My impression of his arguments is that they are very mixed with some stuff that is plausible and some stuff that is cranky, denying that HIV causes AIDS for example. But I think that a plausible economic argument can be made for one of his key arguments – that the political gay movement expresses middle class and upper class interests. I will in this post try to pull together an argument to this effect. I will focus on the mean class position of homosexual men, and show that this puts them in the top 10% of the population, and that this economic position is not incidental, but is closely connected with the gay male mode of life. Note the specificity, it does not apply to Lesbians.
How do you define class position in Marxist terms? At its most basic the distinction between exploiting and exploited classes rests on whether a person receives goods and services involving more labour than they contribute to society. This is a general definition that applies across all class societies, slave, feudal or capitalist. If you get back more than you put in in terms of labour then you, at least partially, benefit from exploitation.

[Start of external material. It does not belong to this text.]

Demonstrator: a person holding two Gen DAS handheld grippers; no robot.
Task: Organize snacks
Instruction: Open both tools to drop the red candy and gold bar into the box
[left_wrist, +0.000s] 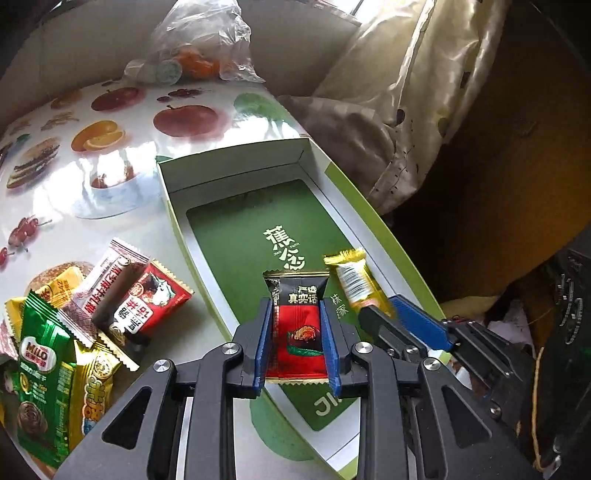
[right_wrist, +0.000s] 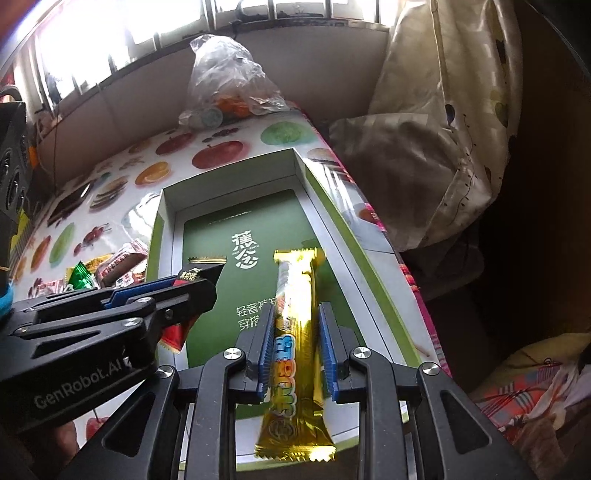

It is important to realise that whether someone benefits from exploitation is not down to the legal form of their income. A person may formally be an employee and still benefit from exploitation. Obviously this applies to a manager on £250,000 a year. It is not always so evident where the cut-off comes. To work it out precisely you have to know what the monetary equivalent of an hour of labour is. I have not worked this out recently for the UK but before the recession I reckoned that it was about £20 an hour. As a first estimate anyone earning more than this in say 2008 would have been, at least partially, benefiting from the exploitation of others.
Just taking wage income into account is obviously too simple. People may have property income as well, and on the negative side they may be exploited by banks to whom they pay interest, or landlords to whom they pay rent. But simple income figures give you a first cut.
An alternative approach is to look at the share of wages in national income, then look at the mean wage. Someone on the mean wage will be exploited by the average amount. In 2009 for example the UK wage share was 53%1 and the average salary was £26,4502 which implies that the average employee generated a surplus value of £23,450 giving a total value created per employee of just under £50,000, so anyone earning above this was not exploited.
Because the distribution of income is uneven, the mean wage in 2009 was well above the median adult income which was only £16,400, and 67% of adults had an income of less than the average wage. About the top 10% of Britons, that year, had an income above the exploitation threshold of £50,000.
What does it mean to say someone is middle class?
Was a person on the median income of £16,000 – in the middle of the income range middle class?
In strict statistical terms it might seem so, but socially that makes no sense. A middle class status used to be associated with the self employed professions or small business people, who were not exploited, nor were they employers of labour. In terms of the current income distribution that would be people earning around the exploitation threshold say in the range £45,000 to £73,000, above which a person was receiving the value they create, plus the surplus value created by an average worker. Above that level they can reasonably be said to be upper class.
This comprised roughly the distribution from the 88th to the 96th percentile of the UK income distribution, or 8% of the population. If you are in the top 10% of the population then you are either comfortably middle class or upper class.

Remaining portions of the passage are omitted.